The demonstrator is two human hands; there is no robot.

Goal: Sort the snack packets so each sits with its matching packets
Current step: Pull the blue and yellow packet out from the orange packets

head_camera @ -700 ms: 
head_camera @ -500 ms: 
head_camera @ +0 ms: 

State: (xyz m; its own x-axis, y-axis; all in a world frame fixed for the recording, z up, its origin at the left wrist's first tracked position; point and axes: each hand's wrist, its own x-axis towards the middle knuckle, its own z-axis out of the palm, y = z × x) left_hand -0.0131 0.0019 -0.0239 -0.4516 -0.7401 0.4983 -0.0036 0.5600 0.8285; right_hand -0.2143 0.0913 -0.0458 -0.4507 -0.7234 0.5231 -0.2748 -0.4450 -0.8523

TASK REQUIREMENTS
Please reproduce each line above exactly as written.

FINISHED TASK
The demonstrator is two human hands; there is no robot.

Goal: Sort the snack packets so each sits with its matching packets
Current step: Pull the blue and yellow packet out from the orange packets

head_camera @ -700 ms: 
head_camera @ -500 ms: 
head_camera @ +0 ms: 

State: (xyz m; its own x-axis, y-axis; all in a world frame fixed for the recording, z up, its origin at the left wrist's first tracked position; point and axes: each hand's wrist, its own x-axis towards the middle knuckle, its own z-axis out of the palm, y = z × x) left_hand -0.0131 0.0019 -0.0239 -0.4516 -0.7401 0.4983 -0.0036 0.5600 0.8285; right_hand -0.2143 0.0913 -0.0458 -0.4507 -0.7234 0.5231 -0.2748 -0.4450 -0.8523

The work on this exercise has been finished.